Searching for information online sometimes takes creativity—depending on how you word a query, Google can bring back some wonky results. That’s why Google announced today that it’s improved search to better understand natural language for “queries [it] can’t anticipate.”
Part of the issue is that we imperfect humans don’t always know how to spell what we’re looking for, or even word it in a way that makes sense to computers. If you phrase a query conversationally, you run the risk of getting garbage results back. That’s why it’s way more common to use what Google calls “keyword-ese”, where you’re just typing related words together. Sort of the equivalent of baby talk, for a computer algorithm.
To combat this, Google says it’s using an open-sourced neural network to train search for better natural language processing. It’s called Bidirectional Encoder Representations from Transformers (BERT), and in a nutshell, lets search algorithms consider linguistic context instead of relying solely on keywords. In particular, prepositions like “for” and “to” can trip up a regular search. One example that Google provided was the search results for the query “2019 brazil traveler to usa need a visa.” Before applying BERT, the results would give backlinks about U.S. citizens traveling to Brazil.

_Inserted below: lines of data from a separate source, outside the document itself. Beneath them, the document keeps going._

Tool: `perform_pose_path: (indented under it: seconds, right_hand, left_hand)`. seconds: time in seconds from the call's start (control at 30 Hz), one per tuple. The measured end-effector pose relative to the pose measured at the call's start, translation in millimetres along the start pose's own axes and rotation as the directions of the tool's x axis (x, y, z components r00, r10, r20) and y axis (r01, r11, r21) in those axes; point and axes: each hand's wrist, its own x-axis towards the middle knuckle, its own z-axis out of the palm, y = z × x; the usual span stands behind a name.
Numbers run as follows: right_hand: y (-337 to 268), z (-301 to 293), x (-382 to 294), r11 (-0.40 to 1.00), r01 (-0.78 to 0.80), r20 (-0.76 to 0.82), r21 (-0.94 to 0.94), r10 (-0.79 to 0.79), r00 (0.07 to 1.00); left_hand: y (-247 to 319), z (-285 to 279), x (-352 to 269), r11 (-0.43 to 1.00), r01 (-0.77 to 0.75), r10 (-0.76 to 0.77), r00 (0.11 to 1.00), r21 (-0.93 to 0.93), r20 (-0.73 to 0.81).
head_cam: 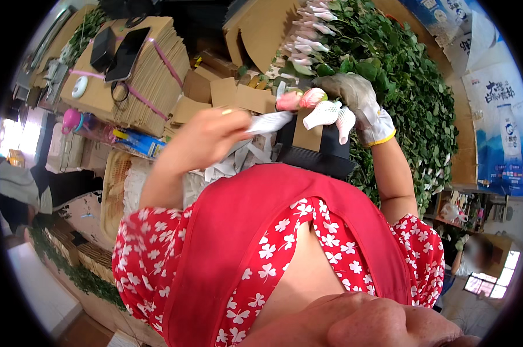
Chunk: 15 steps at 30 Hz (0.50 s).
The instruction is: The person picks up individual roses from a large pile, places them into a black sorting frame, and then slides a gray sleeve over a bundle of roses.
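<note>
My bare left hand [211,136], with a ring on one finger, pinches a white foam net sleeve [270,123], blurred, its far end close to the pink rose buds. In a grey-white work glove, my right hand [355,95] holds several roses just below their heads. Two heads are uncovered: one blurred pink bud [289,100] and one pink-and-cream bud [313,98]. Two more wear white net sleeves [322,115]. Under the flowers stands a black holder with a brown cardboard strip [307,133]. The stems in the glove are mostly hidden.
Leafy stems [411,95] are heaped at right, with netted roses [307,43] along the top. Loose white sleeves [222,168] lie by a plastic basket [113,186]. Stacked cardboard [157,65] at left bears a phone [128,54]. Another person [476,256] is far right.
</note>
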Motion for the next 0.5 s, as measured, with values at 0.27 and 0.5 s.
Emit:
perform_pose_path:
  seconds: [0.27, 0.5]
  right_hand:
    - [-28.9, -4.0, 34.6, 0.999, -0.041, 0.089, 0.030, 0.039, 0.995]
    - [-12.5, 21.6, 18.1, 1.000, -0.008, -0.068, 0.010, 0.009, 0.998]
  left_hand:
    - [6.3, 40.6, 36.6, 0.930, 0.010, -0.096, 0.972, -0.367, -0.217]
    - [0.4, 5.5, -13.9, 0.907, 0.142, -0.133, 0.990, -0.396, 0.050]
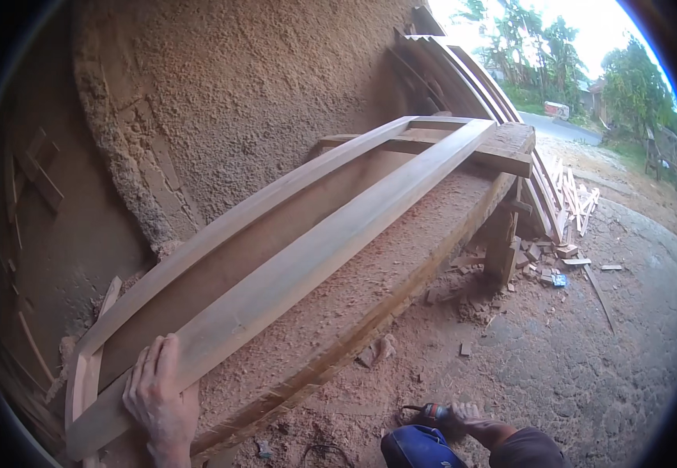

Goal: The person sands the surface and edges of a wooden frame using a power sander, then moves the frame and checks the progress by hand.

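A long rectangular wooden frame [309, 263] lies along a sawdust-covered workbench [368, 275]. Its near rail is broad and pale, and its far rail runs beside the wall. My left hand [160, 392] rests over the near rail at the lower left, fingers on top and thumb against the side edge. Down by my knee, at the bottom of the view, my right hand [466, 416] grips a corded power tool [433, 411]. A dark cord leaves its end; the tool's far part is hidden by the hand.
A rough plastered wall [245, 105] borders the bench. Crosspieces [502, 161] lie under the frame's far end. Long boards [467, 76] lean at the back. Offcuts [534, 257] and sawdust litter the ground. A cable [327, 449] lies near the bench foot. A road [566, 127] runs beyond.
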`<control>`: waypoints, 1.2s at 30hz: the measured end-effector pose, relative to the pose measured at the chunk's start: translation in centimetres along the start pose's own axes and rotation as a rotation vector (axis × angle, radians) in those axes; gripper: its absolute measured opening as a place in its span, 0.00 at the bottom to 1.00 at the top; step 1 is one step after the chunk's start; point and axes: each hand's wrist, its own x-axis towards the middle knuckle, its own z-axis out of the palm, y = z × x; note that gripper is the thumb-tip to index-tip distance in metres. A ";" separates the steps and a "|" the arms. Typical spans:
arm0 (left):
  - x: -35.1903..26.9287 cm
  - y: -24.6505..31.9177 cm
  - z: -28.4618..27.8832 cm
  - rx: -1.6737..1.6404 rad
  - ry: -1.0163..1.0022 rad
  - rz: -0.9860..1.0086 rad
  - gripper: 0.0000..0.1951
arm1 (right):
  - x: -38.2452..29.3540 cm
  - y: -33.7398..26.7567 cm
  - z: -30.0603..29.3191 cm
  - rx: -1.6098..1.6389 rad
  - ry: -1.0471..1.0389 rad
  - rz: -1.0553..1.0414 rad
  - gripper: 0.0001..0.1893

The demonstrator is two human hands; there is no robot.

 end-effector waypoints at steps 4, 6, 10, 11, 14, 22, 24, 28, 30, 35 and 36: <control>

Google’s seen success with its natural language processing in recent years with Google Assistant. Of the three major voice assistants—Siri and Alexa being the other two—Assistant is the best at understanding and answering conversational commands and queries. It’s of course, not perfect, but as someone with all three in my apartment, I don’t have to think quite as hard about the exact phrasing I use when speaking to my Google Nest Hub.
According to Google, using BERT will help improve one-in-ten English-language searches in the U.S. That’s not to say that BERT won’t roll out to other languages sometime down the line. Google says its taking improvements from English models and is currently seeing significant improvements in Korean, Hindi, and Portuguese.